We will see the configuration like below in the console messages.

Create A Topic
We can create a topic with the kafka-topics.sh
to create a topic named poftut
.
$ bin/kafka-topics.sh --create --bootstrap-server localhost:9092 --replication-factor 1 --partitions 1 --topic poftut
Then we can list existing topics with the --list
parameter like below.
$ bin/kafka-topics.sh --list --bootstrap-server localhost:9092

Send Some Message
We can send some message to the created topic with the kafka-console-consumer.sh
like below.
$ bin/kafka-console-producer.sh --broker-list localhost:9092 --topic poftut

Start A Consumer
We can consume the messages in the provided topic with the kafka-console-consumer.sh
like below.
$ bin/kafka-console-consumer.sh --bootstrap-server localhost:9092 --topic poftut --from-beginning

Apache Kafka Use Cases
Apache Kafka can be used in different cases. In this part, we will list the most convenient and popular of them.
Messaging
Kafka can be used for message broker. Kafka is designed as a robust, stable, high-performance message delivery. In comparison to most messaging systems, Kafka has better throughput, built-in partitioning, replication, and fault tolerance which makes is a good solution from small scale to large scale message processing applications.
Website Activity Tracking
The original use case for Kafka was able to rebuild a user activity tracking pipeline as a set of real-time publish-subscribe feeds.

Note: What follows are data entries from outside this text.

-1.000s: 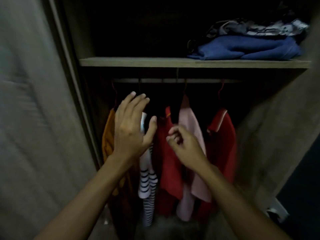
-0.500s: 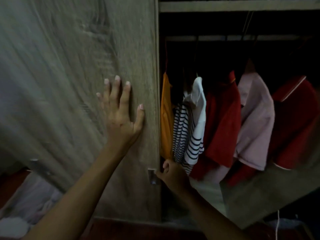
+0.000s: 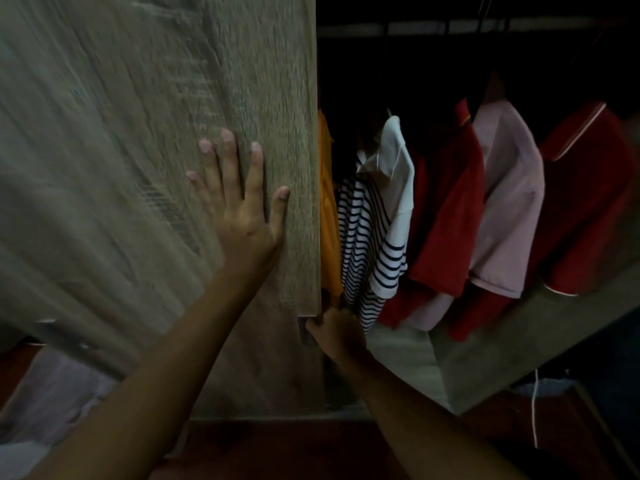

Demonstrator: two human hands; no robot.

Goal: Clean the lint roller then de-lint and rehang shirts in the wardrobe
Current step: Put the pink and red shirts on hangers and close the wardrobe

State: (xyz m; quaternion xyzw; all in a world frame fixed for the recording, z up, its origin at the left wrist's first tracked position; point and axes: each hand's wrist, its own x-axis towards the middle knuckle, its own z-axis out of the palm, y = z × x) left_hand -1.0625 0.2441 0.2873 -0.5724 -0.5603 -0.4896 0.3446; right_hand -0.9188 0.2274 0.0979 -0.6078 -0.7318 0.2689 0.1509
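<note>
The wardrobe's wooden sliding door (image 3: 138, 133) fills the left half of the view. My left hand (image 3: 242, 209) lies flat on it with fingers spread, near its right edge. My right hand (image 3: 334, 329) is curled around the door's edge at a small metal handle (image 3: 306, 330), low down. In the open part hang shirts: an orange one (image 3: 327, 209), a white one with navy stripes (image 3: 374, 223), a red one (image 3: 446, 216), a pink one (image 3: 509, 202) and another red one (image 3: 588, 202). No lint roller is visible.
A hanging rail (image 3: 450, 27) runs across the dark top of the wardrobe. The wardrobe's right side panel (image 3: 519, 341) slants down at the right. Pale fabric (image 3: 52, 393) lies at the lower left, and a thin white cord (image 3: 535, 410) hangs at the lower right.
A second ago both hands were up among the hanging shirts. Since then the view swung left; my left hand went flat onto the door and my right hand took its edge. The door has slid slightly right.
</note>
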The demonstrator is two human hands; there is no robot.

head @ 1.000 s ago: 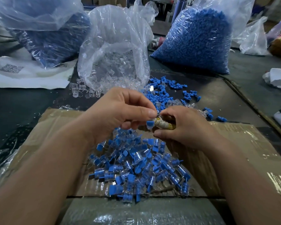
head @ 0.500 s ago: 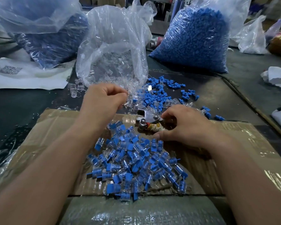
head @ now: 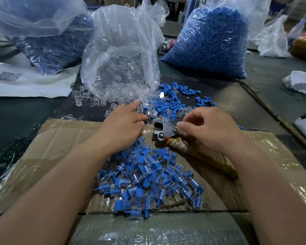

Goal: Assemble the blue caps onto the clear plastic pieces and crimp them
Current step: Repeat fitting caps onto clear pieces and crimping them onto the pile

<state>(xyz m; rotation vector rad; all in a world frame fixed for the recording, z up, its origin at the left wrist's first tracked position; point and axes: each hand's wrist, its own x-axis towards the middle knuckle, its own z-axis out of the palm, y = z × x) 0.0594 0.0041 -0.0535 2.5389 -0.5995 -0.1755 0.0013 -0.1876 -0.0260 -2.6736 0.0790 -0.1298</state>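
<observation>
Likely assembly workshop: bulk bags of blue caps (head: 207, 43), clear pieces (head: 120, 82); cardboard worktop (head: 60, 138).

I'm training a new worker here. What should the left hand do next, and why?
Probably pinch up one clear piece from the loose scatter: the left hand is open and empty, stretched out over those pieces, and the crimping tool by the right hand lies on the cardboard with nothing in it.

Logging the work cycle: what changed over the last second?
The left hand left the crimping tool and reached forward, fingers now straight, to the loose clear pieces. It no longer pinches anything. The right hand stays at the tool, whose handle now shows on the cardboard. The finished pile is unchanged.
</observation>
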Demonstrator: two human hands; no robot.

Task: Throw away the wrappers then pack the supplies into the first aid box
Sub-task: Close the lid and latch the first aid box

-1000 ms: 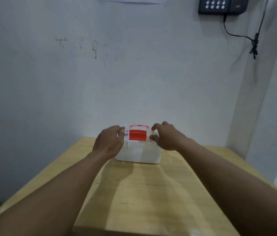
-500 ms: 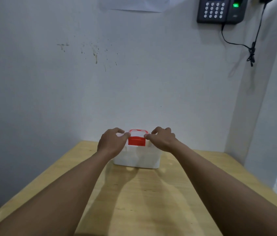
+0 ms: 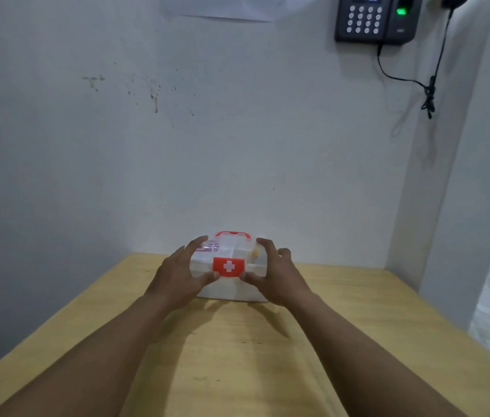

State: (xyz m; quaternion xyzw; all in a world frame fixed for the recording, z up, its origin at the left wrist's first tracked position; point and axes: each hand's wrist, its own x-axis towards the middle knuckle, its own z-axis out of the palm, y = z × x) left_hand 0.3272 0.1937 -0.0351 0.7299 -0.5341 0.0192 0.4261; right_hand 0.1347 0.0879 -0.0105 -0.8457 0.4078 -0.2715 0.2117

Activity tracking is often high volume as many activity messages are generated for each user page view.
Metrics
Kafka can be used as operational data monitoring. This involves tracking and distributing metric to the different producers and consumers like web, mobile, desktop.
Log Aggregation
Log aggregation is a hard job to accomplish. Kafka can be used for log aggregation from different producers and senders to centrally collect them and provide other log components like SIEM, Log Archiver, etc.
Stream Processing
Apache Kafka can process stream data easily. Stream processing can be done in multiple stages where input raw data can be aggregated, enriched, or transformed into new topics for further consumption.
Commit Log
Kafka can be used as external commit-log for the distributed system. The log can be used to replicate data between nodes and act as a re-sync mechanism.
Apache Kafka Architecture
Apache Kafka has a very simple architecture from the user’s point of view. There are different actors that are used to create, connect, process, and consume data with the Kafka system.

Producers
Producers will create data and provide this data into the Kafka system via different ways like APIs. Producers also use different programming language SDK and library to push data created by them.
Connectors
Connectors are used to create scalable and reliable data streaming between Apache Kafka and other systems. Thes systems can be databases, file systems, etc.
Stream Processors
In some cases, input data should be processed or transformed. Stream Processors are used to processing and transform different topics and input data and output to different topics or consumers.
Consumers
Consumers are the entities that are mainly getting, using, consuming Kafka provided data. Consumers can use data from different topics that can be processed or not.